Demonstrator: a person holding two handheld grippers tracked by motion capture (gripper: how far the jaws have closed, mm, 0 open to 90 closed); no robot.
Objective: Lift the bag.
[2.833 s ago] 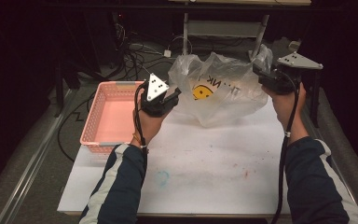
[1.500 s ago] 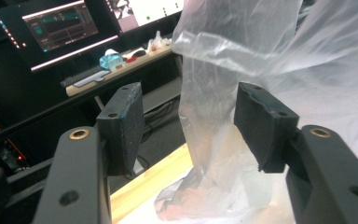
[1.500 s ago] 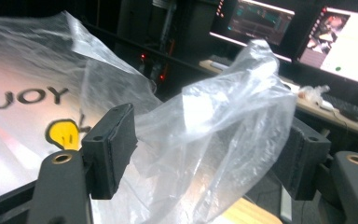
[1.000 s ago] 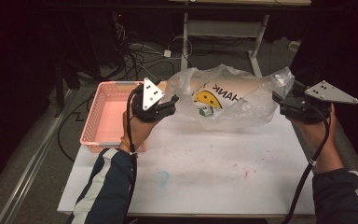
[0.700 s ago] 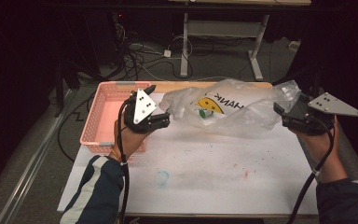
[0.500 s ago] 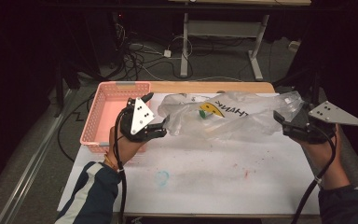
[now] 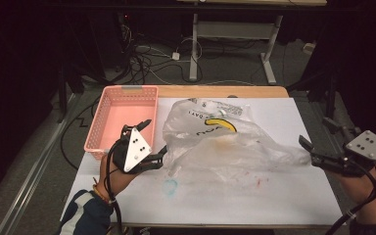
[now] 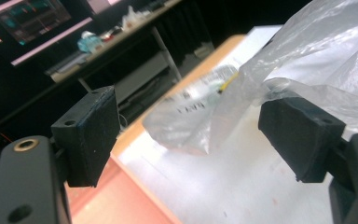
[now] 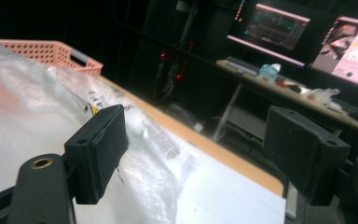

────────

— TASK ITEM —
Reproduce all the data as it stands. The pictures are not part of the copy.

— EXERCISE SOLUTION —
Demonstrator: a person holding two handheld grippers tracked by motion capture (gripper: how far the jaws have closed, mm, 0 open to 90 closed); no robot.
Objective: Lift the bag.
[2.833 s ago] 
[1.500 s ago] 
[1.500 s ago] 
[1.000 s ago] 
[0.700 s ago] 
[0.500 s ago] 
[now] 
[now] 
[now] 

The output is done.